■ Your assignment
Please retype the data in full and exactly; the pictures are not part of the copy.

■ Stored data
================================

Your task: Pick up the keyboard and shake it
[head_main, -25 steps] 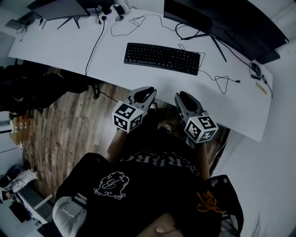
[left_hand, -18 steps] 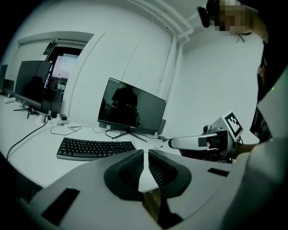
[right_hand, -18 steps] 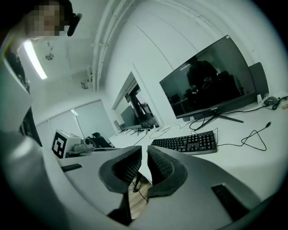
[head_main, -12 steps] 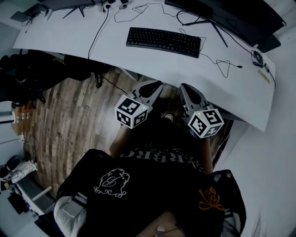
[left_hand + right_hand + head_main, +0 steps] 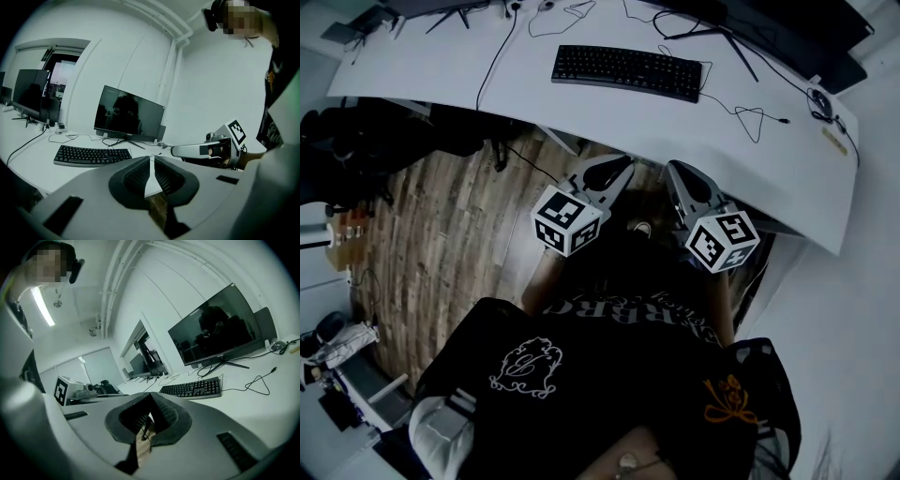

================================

■ Exercise output
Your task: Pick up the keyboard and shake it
[head_main, -25 steps] 
[left_hand, -18 steps] 
[right_hand, -18 steps] 
[head_main, -12 steps] 
[left_hand + right_hand + head_main, +0 steps] 

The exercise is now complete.